**Task instructions:** Without any pictures, print the lines below from the one that has "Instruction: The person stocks" through the one that has "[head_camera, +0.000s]", exactly and nothing else.

**Records provided:**
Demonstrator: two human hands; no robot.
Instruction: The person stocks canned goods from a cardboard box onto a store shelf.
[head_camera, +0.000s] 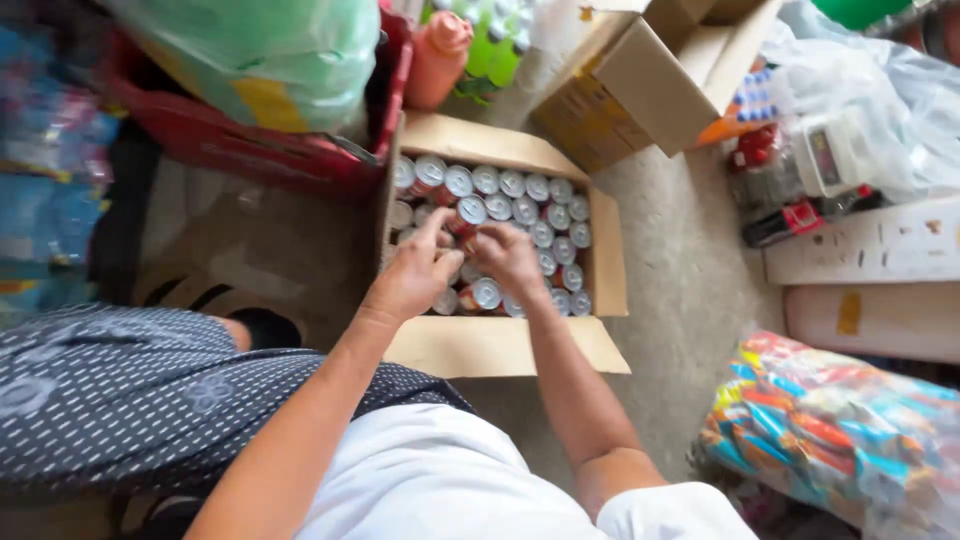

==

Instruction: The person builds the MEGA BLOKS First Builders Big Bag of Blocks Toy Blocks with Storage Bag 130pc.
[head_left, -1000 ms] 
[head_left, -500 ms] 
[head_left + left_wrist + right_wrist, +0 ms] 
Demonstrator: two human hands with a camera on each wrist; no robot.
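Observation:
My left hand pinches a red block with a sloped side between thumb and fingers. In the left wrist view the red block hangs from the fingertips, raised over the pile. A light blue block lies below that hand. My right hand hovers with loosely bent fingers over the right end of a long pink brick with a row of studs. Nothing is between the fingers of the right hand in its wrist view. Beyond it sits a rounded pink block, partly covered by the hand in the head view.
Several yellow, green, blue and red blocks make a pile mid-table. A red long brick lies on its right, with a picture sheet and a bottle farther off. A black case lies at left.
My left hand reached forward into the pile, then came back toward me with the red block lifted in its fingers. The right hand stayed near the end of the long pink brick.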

**Answer for this exercise:**
Instruction: The person stocks canned goods from a cardboard box onto a store shelf.
[head_camera, +0.000s] 

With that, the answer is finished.